Kolkata:  Former director of the Indian Institute of Science (IISc) Padmanabhan Balaram on Saturday criticized the country’s sole preoccupation with politics and its fading culture of learning and scholarship.

The Padma Bhushan awardee was addressing students at Presidency University’s third annual convocation, which has been on the boil with a section of students keeping Vice Chancellor Anuradha Lohia in confinement since Friday demanding her resignation. In apparent reference to student protests, Balaram said: “We read (in newspapers every day) one Indian leader or the other bemoaning the fact that not a single university or institute in India is ranked among st the best in the world.


“It is a question which I have faced for almost a decade as the director of India’s most visible institution in science and engineering (IISc).” “We must ask what is it that preoccupies our country today. Our country primarily is preoccupied with only one subject and that is politics.

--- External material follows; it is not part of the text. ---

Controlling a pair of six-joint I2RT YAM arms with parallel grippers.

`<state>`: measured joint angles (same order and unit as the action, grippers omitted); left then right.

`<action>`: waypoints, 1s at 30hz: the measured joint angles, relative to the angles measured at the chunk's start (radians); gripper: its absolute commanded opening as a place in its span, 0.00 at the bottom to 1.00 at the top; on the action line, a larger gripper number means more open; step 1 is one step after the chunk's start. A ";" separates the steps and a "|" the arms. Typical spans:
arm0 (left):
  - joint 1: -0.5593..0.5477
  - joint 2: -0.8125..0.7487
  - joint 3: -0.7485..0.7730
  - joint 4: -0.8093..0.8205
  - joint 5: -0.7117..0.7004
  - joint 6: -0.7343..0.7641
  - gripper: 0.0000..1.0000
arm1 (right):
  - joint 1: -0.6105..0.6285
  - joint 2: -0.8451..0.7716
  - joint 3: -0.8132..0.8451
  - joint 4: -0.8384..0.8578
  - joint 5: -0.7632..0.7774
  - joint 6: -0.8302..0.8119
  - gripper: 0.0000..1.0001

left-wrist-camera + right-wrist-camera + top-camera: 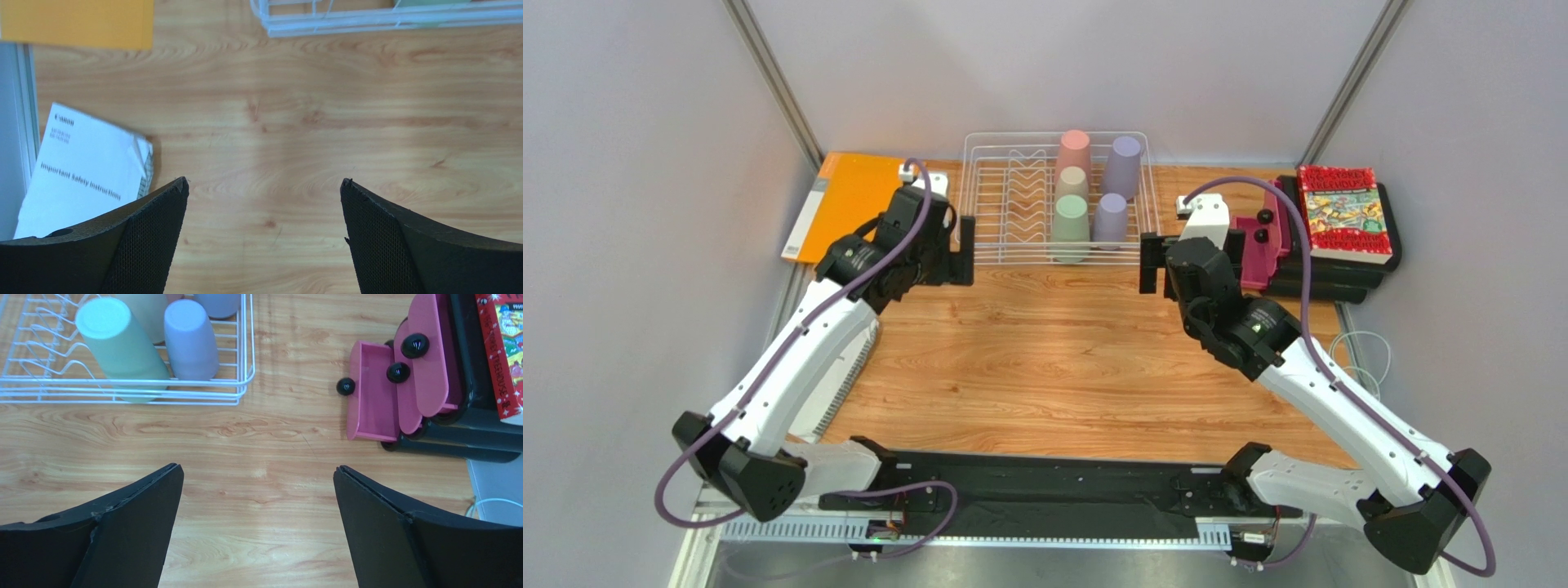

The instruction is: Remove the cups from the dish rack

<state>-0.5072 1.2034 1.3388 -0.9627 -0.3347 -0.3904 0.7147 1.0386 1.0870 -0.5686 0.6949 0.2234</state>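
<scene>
We found all five cups (1070, 223) upside down in the right half of the dish rack (1004, 196), which sat at the far middle of the table (1051, 355). The sage green cup (120, 340) and a lavender cup (189, 340) stood in the row nearest us, just beside each other. The pink cup (1074, 150), beige cup (1071, 184) and second lavender cup (1123, 165) stood behind them. We judged them light, stiff plastic tumblers, matte enough not to be slippery. They are tapered, though, so a pinch high on the narrow upturned base could slide off. We thought a hold across the wider middle of the body safer, taken from above, since the neighbours crowd close and the wire rim rises in front. The left arm (799, 361) reached forward to the rack's near left corner and the right arm (1320, 380) to its near right corner, and both wrists were bent so the jaws pointed down at bare wood. Both pairs of jaws stood wide apart and held nothing
</scene>
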 measured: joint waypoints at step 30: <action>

“There is no other subject that attracts attention. It is a subject that occupies centre stage. “Where is learning?,” the renowned biochemist questioned. Exhorting students to respect the institution they study in and the teachers who guide them, Balaram said India’s university teachers were accorded very little respect. “How much respect do our university teachers get today? Very little from our surroundings and very little from our students,” he said. “We must bring scholarship back to our institutions,” he stressed.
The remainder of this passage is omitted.